Not that the movie is muddled; far from it. It's deliberately unhelpful, unfolding at its own pace, and that helps build the excitement. It's worth the wait, too; along the way, you learn more than you might expect about these people, their motivations, and who in fact they really are and for whom they're working.
The cast is led by Robert De Niro, who plays Sam - who may be an ex-CIA agent but who's now working for the highest bidder. He's joined by Jean Reno, Stellan Skarsgard, Skipp Sudduth, and Sean Bean as the team members. Bean's presence, along with those of Jonathan Pryce and Michael Lonsdale, could make the cast seem almost like "return of the ex-James Bond villains," but all three actors have what can best be described as supporting, almost cameo roles - which shows the high powered quality of Ronin's outstanding cast.
We won't spoil things by telling anything more about the plot - except to mention that Frankenheimer has staged a couple of the best car chases in recent years and they'll keep you pumped.
Speaking of Frankenheimer, he has done an excellent job of staging the action and violence without going overboard with the gore. Sure, there's shooting and killing, but it's handled more in the tradition of directors like, well, John Frankenheimer rather than Paul Verhoeven. It isn't dwelled upon or sensationalized; it just happens.

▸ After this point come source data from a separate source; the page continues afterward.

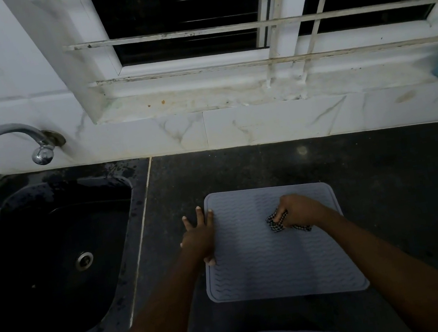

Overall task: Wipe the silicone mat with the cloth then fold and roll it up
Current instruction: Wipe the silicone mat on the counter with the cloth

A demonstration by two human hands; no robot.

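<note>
Silicone mat lies flat on the dark counter, right of the sink, near the front edge. Left hand rests with fingers straight and spread across the mat's left edge, partly on the counter. Right hand is curled tight round the bunched checked cloth, pressing it on the far-right part of the mat. Wiping stage, judged. Risks: the left hand pins only one edge, so a hard stroke could drag or buckle the mat; the small bunched cloth may miss corners; wet splashes by the sink could re-soil it.
</note>
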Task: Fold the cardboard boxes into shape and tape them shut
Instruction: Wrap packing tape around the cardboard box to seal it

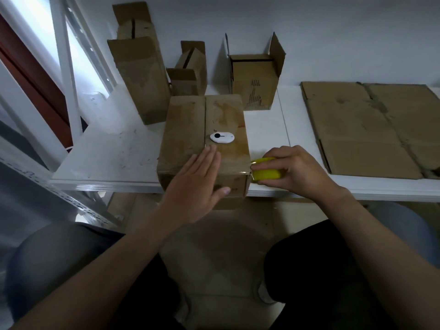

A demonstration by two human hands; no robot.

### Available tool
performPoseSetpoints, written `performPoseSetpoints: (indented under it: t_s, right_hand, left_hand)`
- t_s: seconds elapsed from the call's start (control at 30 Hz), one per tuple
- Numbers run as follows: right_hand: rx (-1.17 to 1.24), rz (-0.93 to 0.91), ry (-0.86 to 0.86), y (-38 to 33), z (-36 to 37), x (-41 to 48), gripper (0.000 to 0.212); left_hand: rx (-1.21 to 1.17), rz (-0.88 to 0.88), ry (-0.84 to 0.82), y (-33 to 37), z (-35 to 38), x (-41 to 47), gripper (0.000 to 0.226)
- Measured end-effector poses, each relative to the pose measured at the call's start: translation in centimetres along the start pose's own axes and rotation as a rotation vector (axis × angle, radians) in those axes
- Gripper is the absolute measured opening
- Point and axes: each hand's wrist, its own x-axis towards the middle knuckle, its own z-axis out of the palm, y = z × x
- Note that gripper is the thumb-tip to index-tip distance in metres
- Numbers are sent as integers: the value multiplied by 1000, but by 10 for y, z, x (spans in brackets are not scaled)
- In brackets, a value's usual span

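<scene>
White table against a bare wall is carrying a closed cardboard box at its near edge, its long axis and centre seam running away from the person. The left hand is pressing flat, fingers straight, on the near top. The right hand is gripping a yellow tape roll touching the box's near right corner, so it is likely the hand to run tape down that side. A white cutter is lying on the lid.
</scene>
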Motion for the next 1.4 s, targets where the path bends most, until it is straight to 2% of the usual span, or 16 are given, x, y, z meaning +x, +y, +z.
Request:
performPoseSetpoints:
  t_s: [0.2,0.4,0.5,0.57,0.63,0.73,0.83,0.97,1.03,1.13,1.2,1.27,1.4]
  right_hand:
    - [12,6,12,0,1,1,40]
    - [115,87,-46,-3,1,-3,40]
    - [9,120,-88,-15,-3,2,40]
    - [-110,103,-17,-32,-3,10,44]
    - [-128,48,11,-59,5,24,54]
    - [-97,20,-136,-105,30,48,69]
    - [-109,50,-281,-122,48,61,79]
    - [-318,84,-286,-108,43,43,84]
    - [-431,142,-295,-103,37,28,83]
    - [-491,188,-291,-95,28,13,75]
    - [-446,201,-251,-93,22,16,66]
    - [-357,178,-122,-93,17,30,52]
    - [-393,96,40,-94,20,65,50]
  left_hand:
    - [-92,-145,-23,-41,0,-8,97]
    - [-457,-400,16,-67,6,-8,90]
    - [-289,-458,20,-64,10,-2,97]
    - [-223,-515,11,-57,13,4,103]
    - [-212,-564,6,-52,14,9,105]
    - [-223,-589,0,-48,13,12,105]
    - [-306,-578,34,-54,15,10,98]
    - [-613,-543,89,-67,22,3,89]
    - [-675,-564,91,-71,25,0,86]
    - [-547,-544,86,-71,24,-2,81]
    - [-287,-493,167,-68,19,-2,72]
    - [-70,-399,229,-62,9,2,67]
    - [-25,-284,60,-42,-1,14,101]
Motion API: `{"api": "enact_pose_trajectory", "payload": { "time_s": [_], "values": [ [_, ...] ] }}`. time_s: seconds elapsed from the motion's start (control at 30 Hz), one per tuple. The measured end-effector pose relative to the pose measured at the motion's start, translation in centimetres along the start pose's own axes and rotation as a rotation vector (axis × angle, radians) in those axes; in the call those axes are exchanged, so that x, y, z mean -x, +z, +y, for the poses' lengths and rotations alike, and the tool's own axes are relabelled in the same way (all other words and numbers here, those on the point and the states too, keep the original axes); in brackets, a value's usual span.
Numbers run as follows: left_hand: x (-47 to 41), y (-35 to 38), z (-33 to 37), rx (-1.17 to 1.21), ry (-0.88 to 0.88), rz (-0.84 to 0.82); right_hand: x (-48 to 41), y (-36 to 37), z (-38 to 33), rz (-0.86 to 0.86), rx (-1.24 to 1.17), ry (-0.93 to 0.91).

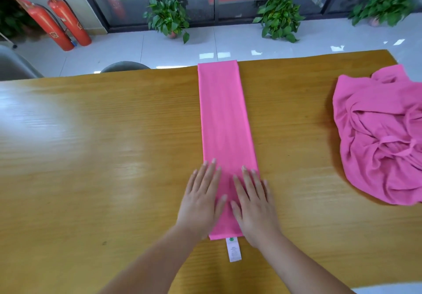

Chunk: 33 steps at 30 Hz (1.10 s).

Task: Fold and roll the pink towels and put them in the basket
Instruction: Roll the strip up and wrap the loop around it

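Resting flat side by side, both hands are down on the near end of the folded pink towel [225, 115]. The left hand [202, 200] straddles its left edge and the right hand [253, 204] straddles its right edge. Each grip is spread out, fingers [211, 170] straight and pointing away, palms on the cloth, pinching nothing.

The towel lies as one long narrow strip down the middle of the table [91, 145] — it runs from just in front of the person right out to the far edge. A white label [233, 249] pokes out of its near end and lies flat on the wood between the two wrists.

Off to the right, well apart from the strip, a second pink towel [379, 138] sits in a crumpled heap, partly cut off by the picture's edge.

Beyond the table, on the pale floor — two red fire extinguishers [69, 19] lean at the left by the wall, and three potted plants [167, 11] stand along the glass front. A grey chair back [125, 66] shows at the table's far edge.
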State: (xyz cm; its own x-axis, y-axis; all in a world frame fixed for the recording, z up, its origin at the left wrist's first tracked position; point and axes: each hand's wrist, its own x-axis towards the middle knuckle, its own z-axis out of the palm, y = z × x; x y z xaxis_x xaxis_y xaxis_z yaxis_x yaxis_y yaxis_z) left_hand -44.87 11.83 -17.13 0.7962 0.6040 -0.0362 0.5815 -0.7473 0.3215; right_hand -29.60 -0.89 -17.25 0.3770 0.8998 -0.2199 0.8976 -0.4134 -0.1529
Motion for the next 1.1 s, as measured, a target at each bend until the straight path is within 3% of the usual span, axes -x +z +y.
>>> {"api": "enact_pose_trajectory", "payload": {
  "time_s": [0.07, 0.2, 0.43, 0.83, 1.1],
  "values": [
    [3.4, 1.6, 1.6, -0.097, 0.063, -0.082, 2.0, 0.5, 1.0, -0.022, 0.027, -0.010],
    [3.8, 2.3, 1.9, -0.209, 0.017, -0.145, 1.8, 0.3, 1.4, -0.050, 0.045, -0.037],
    [6.4, 0.3, -0.3, -0.310, 0.217, -0.277, 7.4, 0.0, 4.0, -0.093, 0.116, -0.152],
    [13.7, 1.6, -0.5, -0.190, 0.089, -0.168, 12.2, 0.8, 6.1, -0.078, 0.167, -0.201],
    [13.0, -0.2, 2.9, -0.011, -0.062, -0.053, 11.2, 0.3, 8.4, 0.197, 0.125, -0.380]
  ]
}}
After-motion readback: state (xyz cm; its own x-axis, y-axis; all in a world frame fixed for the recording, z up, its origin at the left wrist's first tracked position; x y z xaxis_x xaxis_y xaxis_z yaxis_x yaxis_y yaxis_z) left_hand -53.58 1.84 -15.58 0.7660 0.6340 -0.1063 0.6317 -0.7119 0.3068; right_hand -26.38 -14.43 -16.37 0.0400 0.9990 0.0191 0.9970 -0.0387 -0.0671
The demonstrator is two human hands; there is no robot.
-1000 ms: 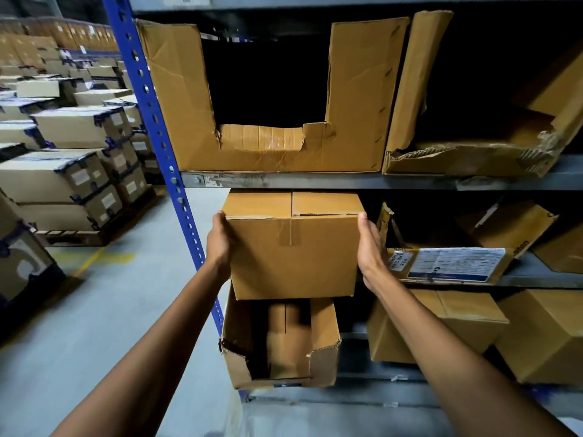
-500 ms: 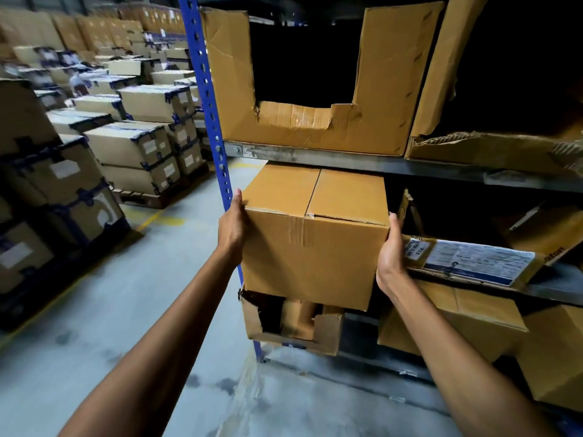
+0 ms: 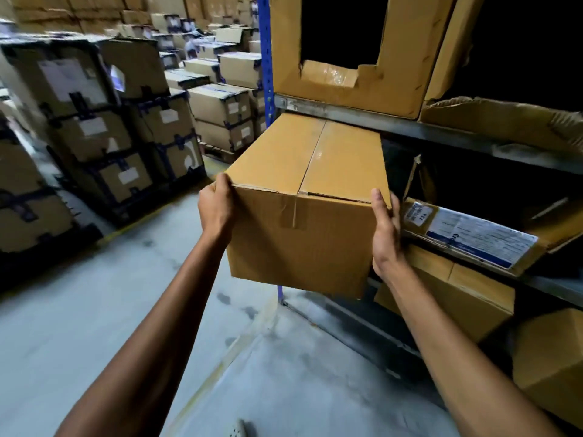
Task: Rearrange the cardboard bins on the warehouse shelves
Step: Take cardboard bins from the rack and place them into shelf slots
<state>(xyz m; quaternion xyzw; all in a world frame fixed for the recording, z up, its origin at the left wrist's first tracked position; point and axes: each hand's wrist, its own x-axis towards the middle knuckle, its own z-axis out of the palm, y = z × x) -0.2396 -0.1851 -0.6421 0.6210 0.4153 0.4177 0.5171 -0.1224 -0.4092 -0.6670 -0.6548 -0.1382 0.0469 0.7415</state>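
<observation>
I hold a closed, taped cardboard box [image 3: 303,216] between both hands in front of the shelf rack. My left hand [image 3: 217,209] grips its left top corner, fingers curled over the edge. Flat against the box's right side lies my right hand [image 3: 386,234], thumb up along the front edge. The box's far end reaches under the steel shelf beam [image 3: 410,127]. Above that beam stands a cut-out cardboard bin [image 3: 362,86]. To the right, a bin with a white and blue label [image 3: 479,234] sits on the middle shelf.
The blue upright post [image 3: 266,58] rises just behind the box's left side. Torn and whole cartons [image 3: 454,298] fill the lower right shelves. Strapped cartons on pallets [image 3: 104,127] line the left side of the grey concrete aisle [image 3: 94,310]. A shoe tip [image 3: 239,430] shows at the bottom.
The box has come further out of the shelf toward me and to the left, and my view has swung left. The open bin on the bottom shelf is now hidden behind it.
</observation>
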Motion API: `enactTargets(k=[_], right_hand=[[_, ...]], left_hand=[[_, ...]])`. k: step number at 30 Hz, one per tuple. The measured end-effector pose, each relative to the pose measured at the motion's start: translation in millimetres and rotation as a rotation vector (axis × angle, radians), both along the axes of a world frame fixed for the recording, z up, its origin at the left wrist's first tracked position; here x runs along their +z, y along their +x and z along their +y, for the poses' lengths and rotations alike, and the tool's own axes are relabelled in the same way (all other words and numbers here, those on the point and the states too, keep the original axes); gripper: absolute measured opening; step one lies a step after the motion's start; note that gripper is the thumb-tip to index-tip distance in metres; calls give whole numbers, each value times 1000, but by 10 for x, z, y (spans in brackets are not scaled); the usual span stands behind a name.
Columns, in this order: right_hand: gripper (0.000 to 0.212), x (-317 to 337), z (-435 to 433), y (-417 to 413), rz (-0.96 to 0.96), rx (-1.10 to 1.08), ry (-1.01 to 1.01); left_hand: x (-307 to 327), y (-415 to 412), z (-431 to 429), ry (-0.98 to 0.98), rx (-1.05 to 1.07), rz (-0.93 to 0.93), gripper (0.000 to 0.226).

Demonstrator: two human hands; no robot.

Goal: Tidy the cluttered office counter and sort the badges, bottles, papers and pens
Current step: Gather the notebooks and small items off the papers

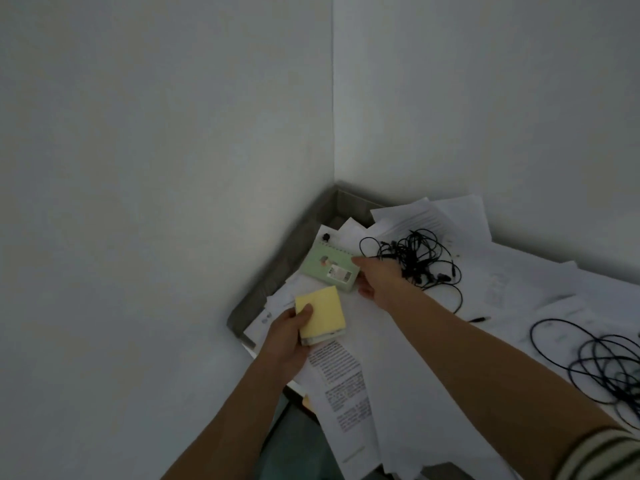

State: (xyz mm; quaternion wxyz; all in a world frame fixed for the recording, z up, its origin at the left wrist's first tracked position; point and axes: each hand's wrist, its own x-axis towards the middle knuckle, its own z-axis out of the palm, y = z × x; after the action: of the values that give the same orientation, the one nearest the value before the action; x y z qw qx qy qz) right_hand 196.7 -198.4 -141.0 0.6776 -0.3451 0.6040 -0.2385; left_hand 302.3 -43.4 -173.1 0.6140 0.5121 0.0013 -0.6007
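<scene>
- Striped sleeve (602,455) and a bare forearm lead from the near edge up to the green pad (329,268), the right arm stretched long because the pad lies deep in the corner.
- The counter (277,275) shows only as a grey rim left of the green pad; the rest is covered.
- Loose papers (398,341) spread under and all round the green pad, overlapping and unsorted, some hanging over the near edge.
- A blue cable (606,362) coils well right of the green pad.
- A black cable tangle (419,258) sits just right of the green pad, on the sheets.
- The right hand (377,278) brackets the green pad's right edge, fingers above and thumb below, apparently clamped on it to lift it clear.
- The left hand (287,341), just below the green pad, is clamped on a yellow sticky pad (325,310), thumb on top, probably keeping it ready for stacking.
- What looks like a pen (479,319) lies well right of the green pad.
</scene>
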Motion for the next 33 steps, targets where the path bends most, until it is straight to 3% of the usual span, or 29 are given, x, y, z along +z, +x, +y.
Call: enactTargets(k=[10, 14, 18, 21, 27, 33], right_hand=[[7, 130, 145, -36, -28, 125, -157], [24, 245, 356, -467, -74, 142, -235], [35, 320, 595, -952, -176, 112, -235], [31, 359, 727, -1307, -200, 84, -197], [28, 435, 880, -2316, -44, 98, -219], [25, 475, 1094, -3441, -155, -144, -180]], left_hand=[[75, 137, 32, -77, 85, 330, 31], [213, 60, -84, -172, 106, 458, 48], [368, -198, -230, -194, 21, 390, 41], [480, -529, -321, -183, -64, 299, 42], [507, -1424, -487, -84, -277, 186, 46], [625, -2573, -444, -115, -463, 73, 43]])
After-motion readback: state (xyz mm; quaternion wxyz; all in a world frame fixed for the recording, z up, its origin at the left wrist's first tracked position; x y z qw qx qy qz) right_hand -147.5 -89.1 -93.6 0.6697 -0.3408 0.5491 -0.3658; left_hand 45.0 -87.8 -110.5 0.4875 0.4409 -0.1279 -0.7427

In all, Ronin is an engrossing yarn.
The new Collector's Edition of Ronin is a two disc set that features a high definition-remastered anamorphic video picture that is wonderfully sharp and clean, with excellent color and detail. Audio is Dolby Digital 5.1 surround and it's also very good.
Disc one features a running commentary on the film by director John Frankenheimer and an interesting alternate ending that balances schmaltz with revenge in an interesting way.
Disc two is full of neat stuff, though we wish it were all presented in anamorphic widescreen. Our favorite bits were the featurettes "RONIN: Filming in the Fast Lane," an overview of the entire production, and "The Driving of RONIN," an English subtitled featurette with the film's French stunt driving master. Alas, this featurette is in French, and reading the subtitles takes your eyes off the action being described.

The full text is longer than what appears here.